Cory Voight, director of complex litigation for the attorney general’s office, said Indiana has filed suits against four defendants and may participate in a fifth: Purdue Pharma, maker of OxyContin, and the Sackler family, the company’s owners; Cardinal Health; McKesson; AmerisourceBergen; and Janssen, a subsidiary of Johnson & Johnson.

Under Indiana’s plan, the state will receive 15% of any settlement, localities will split 15% and the Family and Social Services Administration will get 70% to distribute around the state, with local governments deciding how to spend about half of it.

The attorney general’s office said in a statement that it was hopeful the dissenting cities would reconsider and rejoin the state’s lawsuits.

“Our goal from the beginning has been to partner with cities, towns and counties by splitting the proceeds evenly between the state and local communities,” the office said in the statement.


Missouri
Suburban police chief resigns over new gun law

O’FALLON, Mo. (AP) — A suburban St. Louis police chief has resigned over concerns about a new Missouri law that would ban police from enforcing federal gun rules.
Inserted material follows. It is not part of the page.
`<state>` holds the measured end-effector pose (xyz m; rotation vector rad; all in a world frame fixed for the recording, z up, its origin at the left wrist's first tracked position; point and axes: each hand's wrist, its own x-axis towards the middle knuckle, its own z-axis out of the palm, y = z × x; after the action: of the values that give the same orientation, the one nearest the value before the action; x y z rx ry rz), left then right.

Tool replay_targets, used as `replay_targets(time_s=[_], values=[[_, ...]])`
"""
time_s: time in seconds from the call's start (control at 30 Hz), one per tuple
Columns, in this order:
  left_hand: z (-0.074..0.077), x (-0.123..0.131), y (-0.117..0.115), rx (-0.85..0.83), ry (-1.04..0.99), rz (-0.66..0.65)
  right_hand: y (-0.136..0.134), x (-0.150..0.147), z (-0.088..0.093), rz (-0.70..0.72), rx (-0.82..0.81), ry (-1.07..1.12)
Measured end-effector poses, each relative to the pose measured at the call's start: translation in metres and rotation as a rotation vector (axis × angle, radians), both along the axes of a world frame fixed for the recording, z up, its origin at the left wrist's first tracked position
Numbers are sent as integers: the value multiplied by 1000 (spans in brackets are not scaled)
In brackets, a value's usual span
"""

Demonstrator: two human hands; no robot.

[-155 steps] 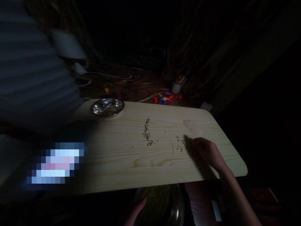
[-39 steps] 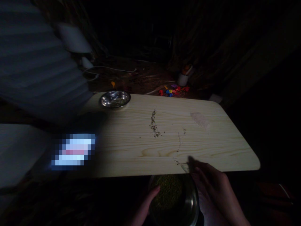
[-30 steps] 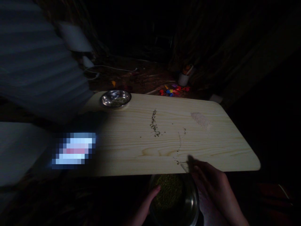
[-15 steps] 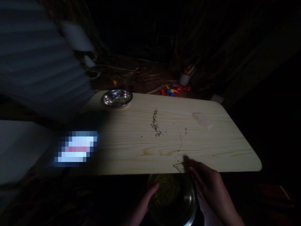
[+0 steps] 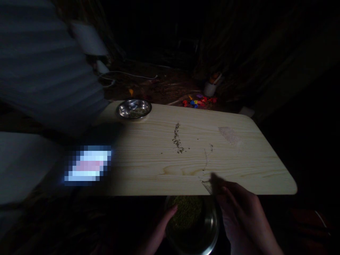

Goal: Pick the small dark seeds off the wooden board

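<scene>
My left hand grips the left rim of a metal bowl, its thumb over the inside. Many small green grains lie in this bowl, which is below the table's near edge. Above the bowl's right side, my right hand is closed at the table edge, its fingertips pressed together; what they hold, if anything, is too dark to make out. Beside those fingertips lie a few grains and a pale streak. A line of dark grains crosses the middle of the wooden table, and a pale pinkish patch lies to the right.
A second metal bowl with some grains stands at the table's far left. A bright pixelated screen glows at the left. Past the far edge are colourful small pieces, a white container and a white cable.
My right hand has moved slightly right along the table edge. The bowl and my left hand have shifted a little left relative to the table.
</scene>
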<state>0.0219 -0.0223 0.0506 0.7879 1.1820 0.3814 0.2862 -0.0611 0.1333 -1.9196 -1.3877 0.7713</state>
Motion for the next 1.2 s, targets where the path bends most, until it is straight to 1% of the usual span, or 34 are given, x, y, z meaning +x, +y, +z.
replay_targets(time_s=[0.03, 0.07, 0.1, 0.17, 0.2, 0.27, 0.37, 0.5, 0.63, 0.7, 0.8, 0.83, 0.87, 0.9, 0.93, 0.97, 1.0, 1.07, 1.1, 1.13, 1.17, 1.2], values=[[10, 2, 3, -11, 24, -15, -1, 1, -1, -1, -4, 2], [19, 4, 6, -47, 7, 16, -1, 2, -2, 1, -6, 5], [26, 6, 8, -12, -1, -1, -1, 3, -3, 3, -7, 6], [35, 8, 11, -42, 80, -32, -1, 4, -5, 0, -8, -7], [37, 8, 11, -10, 135, -26, -1, 4, -6, -4, -6, -18], [36, 8, 10, 21, 169, 5, 1, 5, -7, -9, -2, -31], [31, 7, 8, 1, 152, 48, 3, 5, -7, -2, 11, -20], [25, 5, 7, 26, 116, 3, 3, 0, -5, 36, 8, 3], [17, 2, 5, 47, 105, 16, 3, -4, -3, 67, -6, 14], [15, 1, 5, 55, 101, -12, 4, -5, -3, 65, 1, 11], [20, 4, 6, 76, 14, -41, 7, -6, -4, 58, 4, -5], [23, 5, 7, 60, 1, -40, 8, -7, -4, 57, 3, -10], [25, 6, 9, 39, 14, -50, 9, -8, -4, 57, 3, -15], [27, 7, 9, 29, 98, -40, 9, -9, -3, 63, 3, -18], [28, 7, 10, -28, 142, -25, 10, -10, -3, 74, 2, -17], [28, 7, 10, -12, 128, -43, 10, -12, -1, 93, -1, -13], [27, 7, 9, -1, 113, -13, 10, -13, 0, 120, -7, -5], [25, 5, 8, 21, 84, -54, 9, -13, 3, 175, -21, 14], [26, 5, 8, -40, 48, -37, 8, -13, 4, 185, -25, 19], [29, 5, 8, -45, 19, -16, 7, -11, 4, 178, -25, 17], [32, 6, 9, -56, 31, -12, 6, -8, 5, 155, -23, 10], [36, 6, 10, -95, 117, -24, 4, -5, 5, 118, -14, -2]])
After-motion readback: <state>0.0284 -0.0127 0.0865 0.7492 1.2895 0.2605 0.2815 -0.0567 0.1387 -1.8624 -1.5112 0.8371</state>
The St. Louis Post-Dispatch reports  that Philip Dupuis, who had been the police chief of the city of O’Fallon since October 2020, cited the “poor wording” and “unintended consequences” of the high-profile bill.
Signed into law just last week, it allows officers to be sued if they try to enforce federal gun laws. Dupuis said that makes officers vulnerable during “good faith, justified seizures of firearms.”

In a letter  sent Wednesday night and obtained by The Associated Press, Justice Department officials pointed out that federal law trumps state law under the U.S. Constitution’s Supremacy Clause. But Gov. Mike Parson and Attorney General Eric Schmitt wrote that they still plan to enforce the new law.

Dupuis joined the O’Fallon Police Department after a 10-year stint as police chief in a suburb of Houston. He was the city’s second new police chief in as many years.

He said in a statement that the law also would “decrease public safety and increase frivolous lawsuits designed to harass and penalize good, hard-working law enforcement agencies.”

Minnesota
Defendants unlikely to pay for torching precinct

MINNEAPOLIS (AP) — Legal experts say it’s unlikely that the four men convicted and ordered to pay for setting fire to a Minneapolis police station during protests over the death of George Floyd will meet their financial obligations.

Four defendants have been sentenced to federal prison for their roles in starting the fire. They were also ordered to collectively pay $12 million in restitution to the city of Minneapolis.

Experts say they are unlikely to foot the entire bill, the Star Tribune reported.

“I doubt that the judge expects that any one of these defendants has $12 million lying around,” said Mark Osler, a former federal prosecutor who teaches at the University of St. Thomas School of Law.

The U.S. Department of Justice recovers only $1 out of every $10 owed per year, making restitution sometimes symbolic or a mere formality in a criminal sentence, according to a report from the Congressional Research Service.

Even so, big-dollar restitutions may serve to force the defendant to come to grips with the harm they caused, said Steve Schleicher, former assistant U.S. attorney in Minnesota who helped secure a murder conviction for former officer Derek Chauvin. He said it may cause someone else to think twice before committing a similar crime.